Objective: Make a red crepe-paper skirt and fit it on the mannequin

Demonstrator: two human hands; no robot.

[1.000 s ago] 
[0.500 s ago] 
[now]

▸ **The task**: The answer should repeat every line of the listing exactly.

▸ **Result below**:
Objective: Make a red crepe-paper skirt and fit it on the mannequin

Demonstrator: two human hands; no robot.

[1.000 s ago] 
[0.500 s ago] 
[now]

That concludes the exercise.